• Assigned task:
The answer must be a single number: how many lines in the records below contain the word "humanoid".

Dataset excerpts
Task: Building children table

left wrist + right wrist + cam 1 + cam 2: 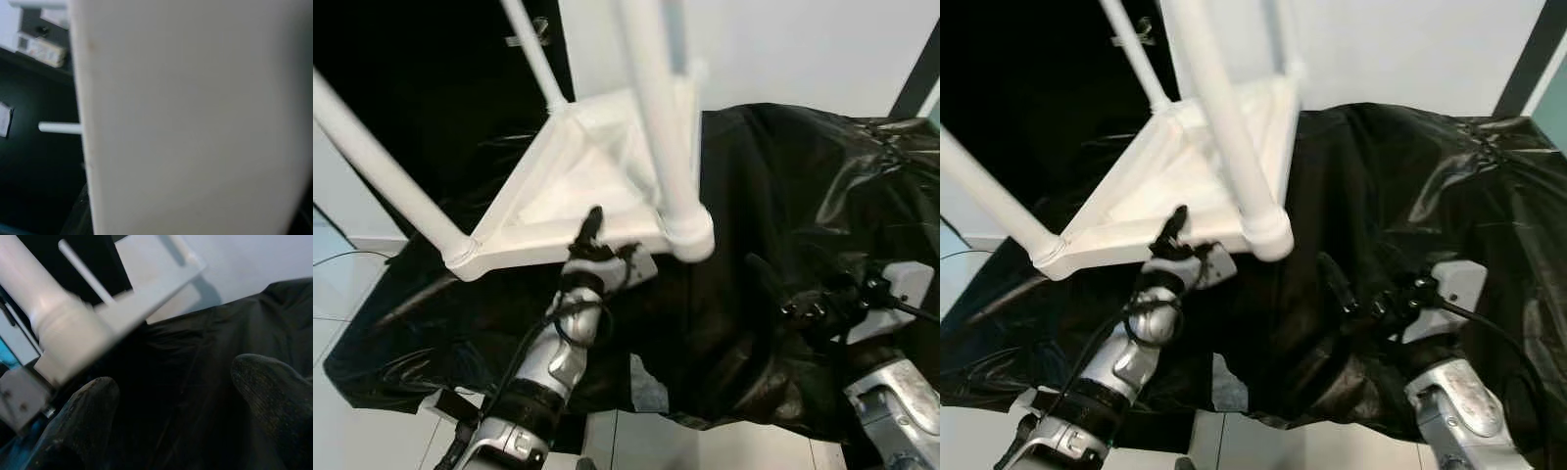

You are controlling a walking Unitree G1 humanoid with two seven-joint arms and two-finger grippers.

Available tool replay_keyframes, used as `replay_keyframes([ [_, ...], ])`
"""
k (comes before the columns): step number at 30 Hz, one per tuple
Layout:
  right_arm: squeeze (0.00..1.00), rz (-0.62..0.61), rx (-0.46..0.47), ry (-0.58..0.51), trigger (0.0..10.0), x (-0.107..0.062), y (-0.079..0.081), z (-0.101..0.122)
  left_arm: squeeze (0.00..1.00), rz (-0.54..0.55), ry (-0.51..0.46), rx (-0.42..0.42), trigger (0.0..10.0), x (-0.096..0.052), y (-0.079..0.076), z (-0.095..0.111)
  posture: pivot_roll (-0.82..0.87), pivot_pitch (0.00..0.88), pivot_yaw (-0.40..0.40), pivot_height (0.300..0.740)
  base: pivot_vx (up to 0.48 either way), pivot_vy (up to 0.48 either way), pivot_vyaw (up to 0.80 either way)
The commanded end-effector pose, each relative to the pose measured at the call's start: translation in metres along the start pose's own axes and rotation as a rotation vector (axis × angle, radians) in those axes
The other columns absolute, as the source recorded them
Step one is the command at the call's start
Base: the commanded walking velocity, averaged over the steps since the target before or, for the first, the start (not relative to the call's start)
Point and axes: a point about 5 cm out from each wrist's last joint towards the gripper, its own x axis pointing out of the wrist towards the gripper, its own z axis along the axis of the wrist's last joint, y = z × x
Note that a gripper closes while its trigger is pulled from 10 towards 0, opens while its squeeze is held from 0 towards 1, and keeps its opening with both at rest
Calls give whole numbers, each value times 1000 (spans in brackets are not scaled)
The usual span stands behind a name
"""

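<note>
— Centre-left of the head view, what's the left gripper (592,230) doing?
— Arm raised, one finger up against the near rim of the upturned white table (570,186); whether it's pinching, I can't tell.
— And the right gripper (176,401)?
— Lower right, fingers (90,404) spread over the black sheet (783,186), gripping nothing.
— The table?
— Tilted, upper left to centre, legs rising; one leg (661,117) crosses in front.
</note>
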Motion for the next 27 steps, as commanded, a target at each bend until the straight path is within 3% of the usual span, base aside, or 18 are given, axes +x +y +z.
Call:
replay_keyframes([
  [1,0,1,14,-7,10000,-6,-9,3,0,267,-94,-65,10000,16,51,24,-106,17,93,740,0,0,0],
  [5,0,-12,-4,1,10000,-11,-18,4,0,282,-129,-134,10000,20,62,34,-105,14,91,740,0,0,0],
  [6,0,-41,-50,25,10000,-14,-29,2,0,264,-193,-282,10000,24,73,48,-103,16,89,740,0,0,0],
  [7,0,-51,-67,36,10000,-15,-33,1,0,257,-221,-344,10000,25,77,53,-103,16,89,740,0,0,0],
  [12,0,-45,-82,93,10000,-20,-41,-7,0,217,-272,-432,10000,24,86,64,-90,15,80,740,0,0,0],
  [17,0,-44,-78,109,10000,-21,-46,-12,0,164,-317,-476,10000,20,85,74,-85,15,79,740,0,0,0],
  [19,0,-42,-84,117,10000,-21,-49,-14,0,72,-363,-556,10000,17,80,84,-85,14,78,740,0,0,0],
  [20,0,-42,-84,117,10000,-21,-49,-14,0,72,-363,-556,10000,17,80,84,-85,14,78,740,0,0,0],
  [21,0,-38,-93,130,10000,-21,-50,-17,0,35,-399,-606,10000,16,83,92,-83,12,77,740,0,0,0],
  [24,0,-35,-95,137,10000,-20,-51,-19,0,31,-413,-623,10000,16,88,96,-82,12,76,740,0,0,0],
  [27,0,-31,-105,139,10000,-18,-52,-19,0,5,-428,-693,10000,17,95,102,-79,8,75,740,0,0,0],
])
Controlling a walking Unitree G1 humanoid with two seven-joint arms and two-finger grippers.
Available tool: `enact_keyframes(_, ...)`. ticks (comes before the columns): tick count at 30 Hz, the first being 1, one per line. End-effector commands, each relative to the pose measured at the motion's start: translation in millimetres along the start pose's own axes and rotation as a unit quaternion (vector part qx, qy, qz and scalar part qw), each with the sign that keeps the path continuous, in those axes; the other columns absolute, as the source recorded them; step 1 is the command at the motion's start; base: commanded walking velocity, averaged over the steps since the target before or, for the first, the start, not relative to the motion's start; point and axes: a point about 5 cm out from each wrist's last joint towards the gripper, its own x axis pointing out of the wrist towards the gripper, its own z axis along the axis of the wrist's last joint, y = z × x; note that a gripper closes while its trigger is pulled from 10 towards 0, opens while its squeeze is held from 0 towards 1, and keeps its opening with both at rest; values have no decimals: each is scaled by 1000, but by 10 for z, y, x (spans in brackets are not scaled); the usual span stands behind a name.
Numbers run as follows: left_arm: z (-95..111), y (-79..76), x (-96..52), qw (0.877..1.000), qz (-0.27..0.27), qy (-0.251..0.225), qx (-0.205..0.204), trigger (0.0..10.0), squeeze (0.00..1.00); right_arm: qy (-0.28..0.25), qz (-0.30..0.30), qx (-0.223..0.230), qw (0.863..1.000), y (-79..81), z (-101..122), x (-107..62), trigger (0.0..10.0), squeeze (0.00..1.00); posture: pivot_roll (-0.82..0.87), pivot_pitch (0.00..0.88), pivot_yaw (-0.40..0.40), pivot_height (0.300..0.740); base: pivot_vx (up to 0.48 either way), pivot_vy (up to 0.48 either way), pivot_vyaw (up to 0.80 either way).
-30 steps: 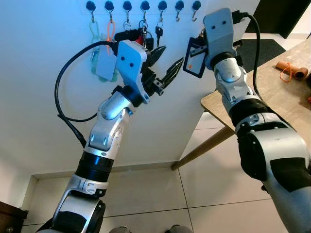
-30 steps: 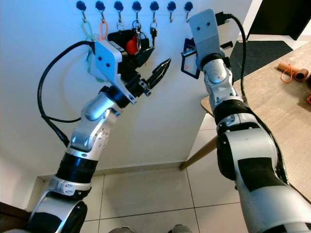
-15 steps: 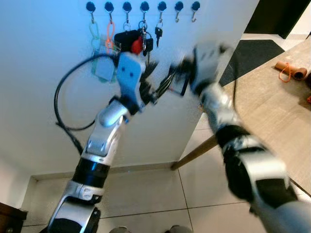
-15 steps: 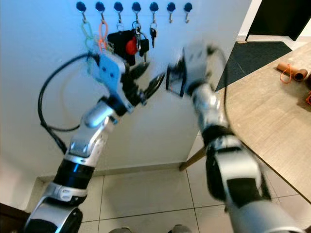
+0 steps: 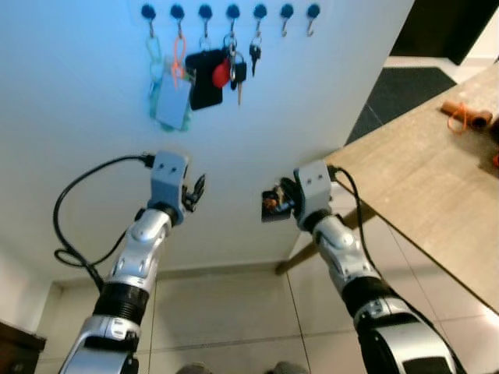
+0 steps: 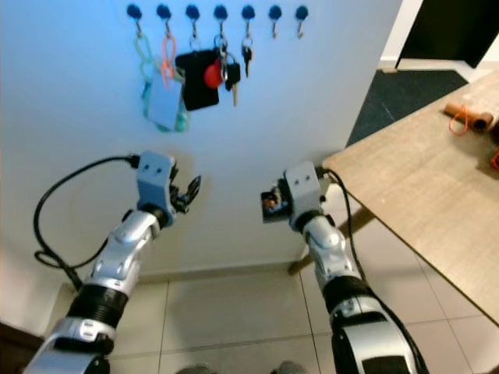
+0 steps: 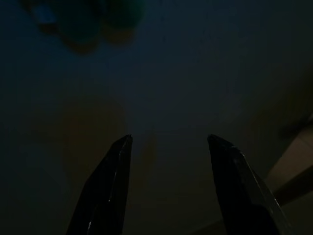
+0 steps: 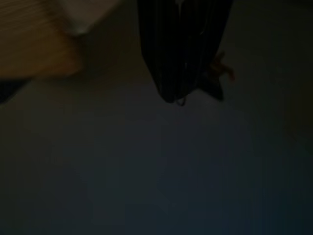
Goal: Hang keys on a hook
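Left gripper (image 5: 195, 191), centre-left of frame, fingers spread and empty; right gripper (image 5: 273, 204), centre, pinches a dark key tag (image 5: 270, 206), so the hang is judged not yet done. Next move calls for raising the tag to the free hooks (image 5: 299, 17), top centre-right. Keys (image 5: 234, 66) crowd the hooks further left; the wooden table (image 5: 437, 179) lies right.

A row of seven dark-knobbed hooks (image 5: 232, 12) runs along the white wall, high above both hands. Keys (image 5: 234, 66) with a red fob and a black tag hang bunched from the middle hooks, up and between the hands. The two hooks above the right hand (image 5: 273, 204) are bare. That hand grips a small black tag (image 6: 269, 206).
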Motion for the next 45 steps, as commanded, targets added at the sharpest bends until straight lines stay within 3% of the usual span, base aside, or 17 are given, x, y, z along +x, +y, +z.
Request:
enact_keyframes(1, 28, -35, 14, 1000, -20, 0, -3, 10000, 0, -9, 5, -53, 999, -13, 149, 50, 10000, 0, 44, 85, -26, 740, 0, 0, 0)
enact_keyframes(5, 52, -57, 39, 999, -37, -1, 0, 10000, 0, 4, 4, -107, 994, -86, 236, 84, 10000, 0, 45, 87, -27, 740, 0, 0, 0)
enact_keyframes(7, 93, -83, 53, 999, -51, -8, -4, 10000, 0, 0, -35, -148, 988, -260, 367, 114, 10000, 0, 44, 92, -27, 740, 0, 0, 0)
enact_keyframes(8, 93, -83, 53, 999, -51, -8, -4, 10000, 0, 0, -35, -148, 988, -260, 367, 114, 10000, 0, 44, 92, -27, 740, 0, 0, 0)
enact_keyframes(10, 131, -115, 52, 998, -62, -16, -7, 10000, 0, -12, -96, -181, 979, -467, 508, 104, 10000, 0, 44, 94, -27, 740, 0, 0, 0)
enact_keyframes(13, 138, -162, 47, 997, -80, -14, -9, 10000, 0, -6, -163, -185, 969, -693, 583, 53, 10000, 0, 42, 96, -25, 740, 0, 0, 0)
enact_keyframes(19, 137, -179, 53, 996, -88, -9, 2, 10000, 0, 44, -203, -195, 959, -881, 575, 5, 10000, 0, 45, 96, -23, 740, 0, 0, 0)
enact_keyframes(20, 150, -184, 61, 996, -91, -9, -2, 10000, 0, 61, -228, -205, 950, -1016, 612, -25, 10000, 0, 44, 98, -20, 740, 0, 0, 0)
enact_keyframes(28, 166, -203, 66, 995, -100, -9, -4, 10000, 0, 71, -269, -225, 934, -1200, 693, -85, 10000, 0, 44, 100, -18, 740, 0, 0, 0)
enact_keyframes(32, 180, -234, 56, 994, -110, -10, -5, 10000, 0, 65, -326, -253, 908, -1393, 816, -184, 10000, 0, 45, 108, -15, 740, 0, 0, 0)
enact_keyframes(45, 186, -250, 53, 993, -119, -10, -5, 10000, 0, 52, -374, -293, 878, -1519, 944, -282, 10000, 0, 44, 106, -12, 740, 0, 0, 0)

• Task output:
2